Task directions:
With the pictures set aside, write out all of the data exactly as it stands.

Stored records
--------------------------------------------------

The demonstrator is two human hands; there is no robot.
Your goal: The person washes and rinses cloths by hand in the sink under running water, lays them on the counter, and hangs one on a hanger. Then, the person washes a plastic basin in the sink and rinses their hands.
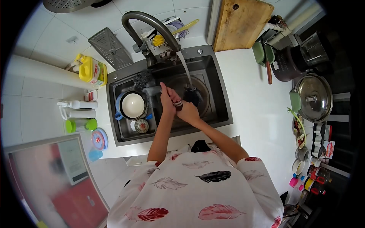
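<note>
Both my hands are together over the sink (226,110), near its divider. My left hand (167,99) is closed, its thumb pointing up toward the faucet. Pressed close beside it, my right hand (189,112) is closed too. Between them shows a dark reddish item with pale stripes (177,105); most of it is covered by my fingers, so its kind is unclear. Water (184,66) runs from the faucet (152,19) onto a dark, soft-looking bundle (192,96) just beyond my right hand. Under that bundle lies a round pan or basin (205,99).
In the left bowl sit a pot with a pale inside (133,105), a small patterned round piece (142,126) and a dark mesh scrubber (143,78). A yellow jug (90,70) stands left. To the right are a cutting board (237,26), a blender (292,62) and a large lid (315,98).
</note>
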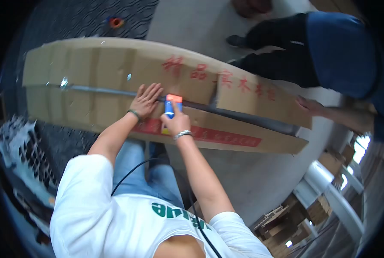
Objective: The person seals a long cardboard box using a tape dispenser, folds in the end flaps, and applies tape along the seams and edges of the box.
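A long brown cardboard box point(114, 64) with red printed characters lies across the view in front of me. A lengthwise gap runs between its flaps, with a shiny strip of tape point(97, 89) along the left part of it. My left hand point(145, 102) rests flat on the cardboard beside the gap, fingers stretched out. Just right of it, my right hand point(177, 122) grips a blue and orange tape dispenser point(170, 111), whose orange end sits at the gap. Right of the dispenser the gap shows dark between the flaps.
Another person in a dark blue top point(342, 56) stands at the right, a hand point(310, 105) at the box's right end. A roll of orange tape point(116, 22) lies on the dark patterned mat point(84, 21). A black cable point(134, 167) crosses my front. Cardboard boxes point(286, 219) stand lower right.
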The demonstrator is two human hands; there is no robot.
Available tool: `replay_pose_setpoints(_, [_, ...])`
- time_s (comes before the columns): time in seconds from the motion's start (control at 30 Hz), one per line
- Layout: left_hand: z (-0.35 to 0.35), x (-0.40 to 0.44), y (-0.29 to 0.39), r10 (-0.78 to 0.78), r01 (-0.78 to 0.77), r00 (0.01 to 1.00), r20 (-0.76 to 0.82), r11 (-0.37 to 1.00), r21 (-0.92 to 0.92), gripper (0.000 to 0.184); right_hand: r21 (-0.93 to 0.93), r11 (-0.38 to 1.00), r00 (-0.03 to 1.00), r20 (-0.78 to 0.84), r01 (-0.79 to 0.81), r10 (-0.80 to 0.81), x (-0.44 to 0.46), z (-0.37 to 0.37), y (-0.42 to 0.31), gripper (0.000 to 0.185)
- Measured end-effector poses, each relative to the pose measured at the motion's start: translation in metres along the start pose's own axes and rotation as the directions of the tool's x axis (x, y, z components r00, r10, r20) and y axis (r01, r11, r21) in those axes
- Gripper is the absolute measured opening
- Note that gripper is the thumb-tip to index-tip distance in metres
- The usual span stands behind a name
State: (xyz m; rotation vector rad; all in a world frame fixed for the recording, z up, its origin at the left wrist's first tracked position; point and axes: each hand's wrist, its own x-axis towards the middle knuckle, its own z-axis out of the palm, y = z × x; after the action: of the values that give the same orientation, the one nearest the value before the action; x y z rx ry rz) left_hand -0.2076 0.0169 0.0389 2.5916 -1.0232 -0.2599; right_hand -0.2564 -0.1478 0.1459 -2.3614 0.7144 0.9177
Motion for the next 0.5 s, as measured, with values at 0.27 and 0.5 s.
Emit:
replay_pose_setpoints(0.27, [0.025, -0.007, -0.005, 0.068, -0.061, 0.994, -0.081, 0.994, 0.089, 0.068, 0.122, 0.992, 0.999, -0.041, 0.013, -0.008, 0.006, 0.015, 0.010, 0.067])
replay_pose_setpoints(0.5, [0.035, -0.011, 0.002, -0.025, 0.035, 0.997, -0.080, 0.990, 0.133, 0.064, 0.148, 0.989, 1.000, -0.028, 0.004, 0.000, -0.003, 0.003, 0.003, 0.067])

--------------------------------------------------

Task result:
The demonstrator is two human hands; there is no robot.
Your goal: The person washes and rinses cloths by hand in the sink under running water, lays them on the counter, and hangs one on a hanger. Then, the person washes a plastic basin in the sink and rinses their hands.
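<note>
Both my hands are together over the sink (226,110), near its divider. My left hand (167,99) is closed, its thumb pointing up toward the faucet. Pressed close beside it, my right hand (189,112) is closed too. Between them shows a dark reddish item with pale stripes (177,105); most of it is covered by my fingers, so its kind is unclear. Water (184,66) runs from the faucet (152,19) onto a dark, soft-looking bundle (192,96) just beyond my right hand. Under that bundle lies a round pan or basin (205,99).
In the left bowl sit a pot with a pale inside (133,105), a small patterned round piece (142,126) and a dark mesh scrubber (143,78). A yellow jug (90,70) stands left. To the right are a cutting board (237,26), a blender (292,62) and a large lid (315,98).
</note>
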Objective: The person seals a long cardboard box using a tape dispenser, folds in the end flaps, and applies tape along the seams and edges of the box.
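A long brown cardboard box point(114, 64) with red printed characters lies across the view in front of me. A lengthwise gap runs between its flaps, with a shiny strip of tape point(97, 89) along the left part of it. My left hand point(145, 102) rests flat on the cardboard beside the gap, fingers stretched out. Just right of it, my right hand point(177, 122) grips a blue and orange tape dispenser point(170, 111), whose orange end sits at the gap. Right of the dispenser the gap shows dark between the flaps.
Another person in a dark blue top point(342, 56) stands at the right, a hand point(310, 105) at the box's right end. A roll of orange tape point(116, 22) lies on the dark patterned mat point(84, 21). A black cable point(134, 167) crosses my front. Cardboard boxes point(286, 219) stand lower right.
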The demonstrator is two human hands; there is no robot.
Available tool: `replay_pose_setpoints(_, [_, ...])`
- time_s (comes before the columns): time in seconds from the motion's start (control at 30 Hz), one per line
- Layout: left_hand: z (-0.35 to 0.35), x (-0.40 to 0.44), y (-0.29 to 0.39), r10 (-0.78 to 0.78), r01 (-0.78 to 0.77), r00 (0.01 to 1.00), r20 (-0.76 to 0.82), r11 (-0.37 to 1.00), r21 (-0.92 to 0.92), gripper (0.000 to 0.184); right_hand: r21 (-0.93 to 0.93), r11 (-0.38 to 1.00), r00 (-0.03 to 1.00), r20 (-0.78 to 0.84), r01 (-0.79 to 0.81), r10 (-0.80 to 0.81), x (-0.44 to 0.46), z (-0.37 to 0.37), y (-0.42 to 0.31), gripper (0.000 to 0.185)
- Measured end-effector poses, each relative to the pose measured at the motion's start: translation in metres along the start pose's own axes and rotation as the directions of the tool's x axis (x, y, z components r00, r10, r20) and y axis (r01, r11, r21) in those axes
- Gripper is the absolute measured opening
- Note that gripper is the thumb-tip to index-tip distance in metres
- The usual span stands behind a name
State: (xyz m; rotation vector rad; all in a world frame fixed for the recording, z up, its origin at the left wrist's first tracked position; point and axes: each hand's wrist, its own x-axis towards the middle knuckle, its own z-axis out of the palm, y = z × x; after the action: of the values that give the same orientation, the one nearest the value before the action; x y z rx ry rz) left_hand -0.2076 0.0169 0.0389 2.5916 -1.0232 -0.2599; right_hand -0.2564 -0.1478 0.1459 -2.3614 0.7144 0.9177
Motion for the next 0.5 s, as measured, with values at 0.27 and 0.5 s.
Emit:
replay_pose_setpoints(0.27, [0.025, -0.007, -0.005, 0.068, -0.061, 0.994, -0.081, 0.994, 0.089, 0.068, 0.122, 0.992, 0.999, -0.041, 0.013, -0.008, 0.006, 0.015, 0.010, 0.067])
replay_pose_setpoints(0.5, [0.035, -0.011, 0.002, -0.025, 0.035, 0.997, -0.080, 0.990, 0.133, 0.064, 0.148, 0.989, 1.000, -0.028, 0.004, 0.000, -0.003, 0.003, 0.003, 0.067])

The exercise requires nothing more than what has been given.